Off-balance sheet account 002 - what is it intended for?
Off-balance sheet accounts in accounting are intended to reflect values that do not belong to the enterprise by right of ownership, that is, those that are in temporary use. These can be not only inventory items, but also conditional rights and obligations:
Account 002 in accounting is an active account; any receipt of inventory items is reflected as a debit of the account, and disposal (movement) as a credit. Valuables in accounting account 002 are accepted at the value indicated in the accompanying documents. If there is no value, then in a conditional or quantitative assessment.
Which inventory items are taken into account
As already mentioned, material values that were accepted but cannot be reflected on the balance sheet are subject to accounting in this area:
- damaged goods or items that are defective and do not comply with the set of requirements and characteristics specified in the supply agreement, subject to return measures;
- ownership rights to items that, on the basis of an agreement, are transferred not in the process of direct shipment, but upon payment arrangements;
- Inventory and materials that are subject to accounting on the basis of a pledge transaction agreement;
- commodity items that were paid for, but were not transported from the warehouse in accordance with technical or other details, i.e. are in storage only temporarily;
- products received on the basis of the relevant agreement;
- valuables that arrived at the warehouse by mistake.

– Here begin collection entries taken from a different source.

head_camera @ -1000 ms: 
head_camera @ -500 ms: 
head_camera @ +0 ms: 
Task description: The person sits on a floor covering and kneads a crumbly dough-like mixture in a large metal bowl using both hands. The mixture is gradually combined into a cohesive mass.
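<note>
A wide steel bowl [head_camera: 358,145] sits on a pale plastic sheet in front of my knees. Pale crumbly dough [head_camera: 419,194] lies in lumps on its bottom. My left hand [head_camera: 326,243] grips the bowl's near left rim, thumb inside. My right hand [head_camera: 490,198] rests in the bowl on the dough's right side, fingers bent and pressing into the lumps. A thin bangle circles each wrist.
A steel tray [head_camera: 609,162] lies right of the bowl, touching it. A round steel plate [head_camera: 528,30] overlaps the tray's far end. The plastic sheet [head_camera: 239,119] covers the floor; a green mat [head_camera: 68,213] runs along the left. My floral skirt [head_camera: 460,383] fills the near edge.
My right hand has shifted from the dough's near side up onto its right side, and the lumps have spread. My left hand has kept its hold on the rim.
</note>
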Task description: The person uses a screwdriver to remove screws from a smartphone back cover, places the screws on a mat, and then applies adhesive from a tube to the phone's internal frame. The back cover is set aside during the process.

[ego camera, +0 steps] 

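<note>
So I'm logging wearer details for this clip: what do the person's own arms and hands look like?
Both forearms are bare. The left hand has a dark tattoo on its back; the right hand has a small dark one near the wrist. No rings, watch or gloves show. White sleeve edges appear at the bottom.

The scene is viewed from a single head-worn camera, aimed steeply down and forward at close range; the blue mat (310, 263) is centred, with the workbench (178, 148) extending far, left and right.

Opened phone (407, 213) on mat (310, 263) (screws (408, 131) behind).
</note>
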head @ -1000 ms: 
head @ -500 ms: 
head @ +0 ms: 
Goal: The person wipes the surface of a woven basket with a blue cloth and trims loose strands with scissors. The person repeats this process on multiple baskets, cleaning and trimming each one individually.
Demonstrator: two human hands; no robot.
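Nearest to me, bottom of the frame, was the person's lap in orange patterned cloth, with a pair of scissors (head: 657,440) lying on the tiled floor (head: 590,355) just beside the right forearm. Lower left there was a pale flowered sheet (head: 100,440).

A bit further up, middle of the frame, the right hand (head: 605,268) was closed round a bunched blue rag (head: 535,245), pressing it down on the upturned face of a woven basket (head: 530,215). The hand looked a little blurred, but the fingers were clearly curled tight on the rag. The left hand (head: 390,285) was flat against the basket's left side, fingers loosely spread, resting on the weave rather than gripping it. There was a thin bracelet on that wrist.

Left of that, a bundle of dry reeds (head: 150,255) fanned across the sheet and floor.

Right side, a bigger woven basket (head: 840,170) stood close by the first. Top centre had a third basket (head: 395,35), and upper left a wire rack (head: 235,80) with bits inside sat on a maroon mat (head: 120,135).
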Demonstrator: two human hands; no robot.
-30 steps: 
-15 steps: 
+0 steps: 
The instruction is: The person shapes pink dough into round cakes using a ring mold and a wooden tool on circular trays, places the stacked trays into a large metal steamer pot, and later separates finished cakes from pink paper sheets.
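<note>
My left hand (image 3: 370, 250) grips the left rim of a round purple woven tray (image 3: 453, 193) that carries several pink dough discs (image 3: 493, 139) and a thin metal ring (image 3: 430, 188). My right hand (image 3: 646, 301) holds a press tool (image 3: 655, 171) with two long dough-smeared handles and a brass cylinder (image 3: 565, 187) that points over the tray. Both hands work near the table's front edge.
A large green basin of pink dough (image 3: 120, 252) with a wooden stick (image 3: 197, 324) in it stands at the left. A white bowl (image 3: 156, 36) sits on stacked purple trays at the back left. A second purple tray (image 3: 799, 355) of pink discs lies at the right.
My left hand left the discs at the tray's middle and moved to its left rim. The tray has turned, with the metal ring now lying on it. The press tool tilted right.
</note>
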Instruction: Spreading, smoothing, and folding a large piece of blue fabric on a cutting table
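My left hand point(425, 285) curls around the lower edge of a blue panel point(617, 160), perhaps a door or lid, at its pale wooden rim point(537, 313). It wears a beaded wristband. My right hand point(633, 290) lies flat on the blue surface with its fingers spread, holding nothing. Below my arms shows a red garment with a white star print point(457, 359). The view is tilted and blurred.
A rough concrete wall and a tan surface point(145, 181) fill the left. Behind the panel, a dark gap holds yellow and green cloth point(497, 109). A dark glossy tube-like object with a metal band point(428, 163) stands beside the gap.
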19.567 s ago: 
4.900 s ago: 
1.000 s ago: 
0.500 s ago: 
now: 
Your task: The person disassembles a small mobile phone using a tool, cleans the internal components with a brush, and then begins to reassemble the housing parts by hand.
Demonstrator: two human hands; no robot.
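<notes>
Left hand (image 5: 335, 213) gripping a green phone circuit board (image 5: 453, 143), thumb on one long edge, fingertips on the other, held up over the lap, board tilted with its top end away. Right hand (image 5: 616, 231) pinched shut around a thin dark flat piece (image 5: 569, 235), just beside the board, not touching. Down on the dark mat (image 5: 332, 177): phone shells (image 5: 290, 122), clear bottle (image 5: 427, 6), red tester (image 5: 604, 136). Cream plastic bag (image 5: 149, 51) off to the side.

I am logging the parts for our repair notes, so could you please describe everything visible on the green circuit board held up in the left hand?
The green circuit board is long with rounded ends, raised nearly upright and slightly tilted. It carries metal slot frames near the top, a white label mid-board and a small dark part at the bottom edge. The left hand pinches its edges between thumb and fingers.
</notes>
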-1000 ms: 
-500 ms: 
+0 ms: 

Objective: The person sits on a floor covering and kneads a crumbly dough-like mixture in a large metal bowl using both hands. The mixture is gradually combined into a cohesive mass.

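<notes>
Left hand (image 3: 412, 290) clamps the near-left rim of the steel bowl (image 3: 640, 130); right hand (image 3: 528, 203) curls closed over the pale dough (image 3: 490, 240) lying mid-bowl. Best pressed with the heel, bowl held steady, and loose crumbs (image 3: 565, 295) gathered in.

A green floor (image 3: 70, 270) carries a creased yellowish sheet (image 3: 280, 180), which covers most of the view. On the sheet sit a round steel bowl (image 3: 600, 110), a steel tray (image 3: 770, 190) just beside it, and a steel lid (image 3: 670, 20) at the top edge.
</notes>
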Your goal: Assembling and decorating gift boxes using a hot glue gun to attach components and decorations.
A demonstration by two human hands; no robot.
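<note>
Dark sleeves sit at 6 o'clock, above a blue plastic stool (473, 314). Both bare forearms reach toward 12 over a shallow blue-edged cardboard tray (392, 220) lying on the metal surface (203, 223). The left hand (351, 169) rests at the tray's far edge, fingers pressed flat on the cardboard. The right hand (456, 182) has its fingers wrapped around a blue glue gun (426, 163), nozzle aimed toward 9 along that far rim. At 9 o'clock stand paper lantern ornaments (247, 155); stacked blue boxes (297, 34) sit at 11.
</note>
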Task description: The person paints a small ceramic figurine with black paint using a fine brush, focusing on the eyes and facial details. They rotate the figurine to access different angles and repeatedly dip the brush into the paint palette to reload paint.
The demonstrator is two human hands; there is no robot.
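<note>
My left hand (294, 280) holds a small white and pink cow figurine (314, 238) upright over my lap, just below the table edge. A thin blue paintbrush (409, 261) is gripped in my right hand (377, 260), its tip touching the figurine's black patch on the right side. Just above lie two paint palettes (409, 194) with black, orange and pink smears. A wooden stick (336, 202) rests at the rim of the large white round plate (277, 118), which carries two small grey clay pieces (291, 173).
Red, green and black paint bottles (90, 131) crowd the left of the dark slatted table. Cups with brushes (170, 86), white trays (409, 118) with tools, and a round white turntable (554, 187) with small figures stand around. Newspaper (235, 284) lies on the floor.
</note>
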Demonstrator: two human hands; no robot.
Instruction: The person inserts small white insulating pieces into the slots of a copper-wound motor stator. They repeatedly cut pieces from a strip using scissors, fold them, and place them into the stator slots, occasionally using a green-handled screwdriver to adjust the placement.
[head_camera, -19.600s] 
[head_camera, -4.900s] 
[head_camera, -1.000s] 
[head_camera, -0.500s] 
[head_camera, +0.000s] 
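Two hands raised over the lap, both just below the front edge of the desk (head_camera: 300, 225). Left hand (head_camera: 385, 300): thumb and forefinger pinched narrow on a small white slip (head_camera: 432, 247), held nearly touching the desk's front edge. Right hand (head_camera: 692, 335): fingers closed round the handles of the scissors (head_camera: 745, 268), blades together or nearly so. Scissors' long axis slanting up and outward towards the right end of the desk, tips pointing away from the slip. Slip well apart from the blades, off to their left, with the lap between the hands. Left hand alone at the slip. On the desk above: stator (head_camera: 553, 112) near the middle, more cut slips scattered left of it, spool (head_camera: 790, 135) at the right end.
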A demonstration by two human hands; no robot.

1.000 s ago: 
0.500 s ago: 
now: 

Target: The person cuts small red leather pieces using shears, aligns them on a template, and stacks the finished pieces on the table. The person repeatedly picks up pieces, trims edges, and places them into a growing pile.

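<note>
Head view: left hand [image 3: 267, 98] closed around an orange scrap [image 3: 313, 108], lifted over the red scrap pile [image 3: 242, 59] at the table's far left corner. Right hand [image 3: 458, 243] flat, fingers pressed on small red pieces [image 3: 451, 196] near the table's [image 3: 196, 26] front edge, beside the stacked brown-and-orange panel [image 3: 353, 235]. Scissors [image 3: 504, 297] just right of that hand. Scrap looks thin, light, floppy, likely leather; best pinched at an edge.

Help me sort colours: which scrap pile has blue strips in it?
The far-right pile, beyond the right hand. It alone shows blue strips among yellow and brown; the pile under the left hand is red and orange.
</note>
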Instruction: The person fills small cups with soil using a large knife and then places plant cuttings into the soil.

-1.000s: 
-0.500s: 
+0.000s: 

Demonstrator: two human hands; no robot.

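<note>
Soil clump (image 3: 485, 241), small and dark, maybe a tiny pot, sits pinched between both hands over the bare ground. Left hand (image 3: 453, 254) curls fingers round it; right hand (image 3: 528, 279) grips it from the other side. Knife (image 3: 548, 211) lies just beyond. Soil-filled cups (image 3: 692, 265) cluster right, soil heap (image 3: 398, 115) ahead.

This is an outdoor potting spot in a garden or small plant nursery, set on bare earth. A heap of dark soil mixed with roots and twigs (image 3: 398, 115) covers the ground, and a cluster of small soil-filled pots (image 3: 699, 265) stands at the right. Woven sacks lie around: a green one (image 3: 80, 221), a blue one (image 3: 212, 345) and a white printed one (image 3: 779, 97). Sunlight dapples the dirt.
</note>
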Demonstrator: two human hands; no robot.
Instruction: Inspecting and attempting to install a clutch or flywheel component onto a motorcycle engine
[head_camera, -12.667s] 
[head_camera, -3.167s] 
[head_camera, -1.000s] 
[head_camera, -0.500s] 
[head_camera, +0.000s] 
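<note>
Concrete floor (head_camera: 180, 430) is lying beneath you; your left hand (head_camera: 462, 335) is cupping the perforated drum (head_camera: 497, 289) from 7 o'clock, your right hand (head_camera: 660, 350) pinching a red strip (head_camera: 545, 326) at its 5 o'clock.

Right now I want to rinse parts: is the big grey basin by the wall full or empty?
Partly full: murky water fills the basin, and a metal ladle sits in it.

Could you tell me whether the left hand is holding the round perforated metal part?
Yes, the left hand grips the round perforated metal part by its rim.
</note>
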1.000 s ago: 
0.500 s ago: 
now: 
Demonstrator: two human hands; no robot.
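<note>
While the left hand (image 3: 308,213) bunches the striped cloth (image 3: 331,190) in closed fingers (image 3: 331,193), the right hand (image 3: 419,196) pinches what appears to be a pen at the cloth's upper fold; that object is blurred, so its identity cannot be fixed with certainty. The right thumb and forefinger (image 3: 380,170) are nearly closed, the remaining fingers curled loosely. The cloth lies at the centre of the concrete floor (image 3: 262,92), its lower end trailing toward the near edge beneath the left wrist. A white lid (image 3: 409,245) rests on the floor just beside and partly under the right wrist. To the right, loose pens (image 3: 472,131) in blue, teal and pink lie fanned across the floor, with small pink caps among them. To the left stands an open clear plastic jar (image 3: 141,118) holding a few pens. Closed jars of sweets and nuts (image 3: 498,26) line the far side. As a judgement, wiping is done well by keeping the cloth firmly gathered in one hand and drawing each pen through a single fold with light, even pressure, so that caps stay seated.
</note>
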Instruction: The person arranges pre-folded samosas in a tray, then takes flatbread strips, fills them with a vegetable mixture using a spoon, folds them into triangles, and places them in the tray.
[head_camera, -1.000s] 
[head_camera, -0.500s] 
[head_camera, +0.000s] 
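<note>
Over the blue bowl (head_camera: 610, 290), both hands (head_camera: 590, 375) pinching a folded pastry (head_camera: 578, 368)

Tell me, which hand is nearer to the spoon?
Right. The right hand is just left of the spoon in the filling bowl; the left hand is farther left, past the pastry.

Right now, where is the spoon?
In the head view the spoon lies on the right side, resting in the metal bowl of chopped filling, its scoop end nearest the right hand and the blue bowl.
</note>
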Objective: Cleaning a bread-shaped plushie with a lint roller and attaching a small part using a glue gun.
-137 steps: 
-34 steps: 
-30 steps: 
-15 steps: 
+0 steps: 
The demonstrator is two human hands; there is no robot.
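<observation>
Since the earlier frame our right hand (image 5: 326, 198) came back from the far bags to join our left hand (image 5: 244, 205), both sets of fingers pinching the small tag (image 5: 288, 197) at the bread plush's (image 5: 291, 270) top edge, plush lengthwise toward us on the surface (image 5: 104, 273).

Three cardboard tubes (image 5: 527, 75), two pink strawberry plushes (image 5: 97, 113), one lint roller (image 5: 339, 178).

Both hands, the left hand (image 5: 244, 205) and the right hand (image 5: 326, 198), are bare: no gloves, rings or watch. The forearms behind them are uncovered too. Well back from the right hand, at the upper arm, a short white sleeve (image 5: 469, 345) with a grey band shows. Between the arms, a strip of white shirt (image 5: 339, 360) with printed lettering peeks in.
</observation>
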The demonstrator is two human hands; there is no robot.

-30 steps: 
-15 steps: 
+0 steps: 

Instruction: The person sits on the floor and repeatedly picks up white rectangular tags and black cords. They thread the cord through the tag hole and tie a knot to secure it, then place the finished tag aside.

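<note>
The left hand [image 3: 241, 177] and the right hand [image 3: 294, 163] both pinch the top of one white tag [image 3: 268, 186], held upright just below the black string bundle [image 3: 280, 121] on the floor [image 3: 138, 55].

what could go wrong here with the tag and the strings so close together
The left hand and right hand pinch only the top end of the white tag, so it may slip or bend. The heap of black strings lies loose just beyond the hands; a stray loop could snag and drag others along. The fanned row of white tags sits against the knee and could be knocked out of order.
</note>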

Reflection of the transfer of NFA for safekeeping in “1C: Public Institution Accounting 8”
In the program “1C: Public Institution Accounting 8” this operation is reflected in the document Internal movement of fixed assets and intangible assets (see Fig. 1).
Rice. 1
In the document Internal movement of fixed assets and intangible assets, the recipient is selected from the directory Material Responsibility Centers, in which for each material responsibility center (LLC) the financially responsible person and department that are responsible for the safety of material assets (MC) are indicated.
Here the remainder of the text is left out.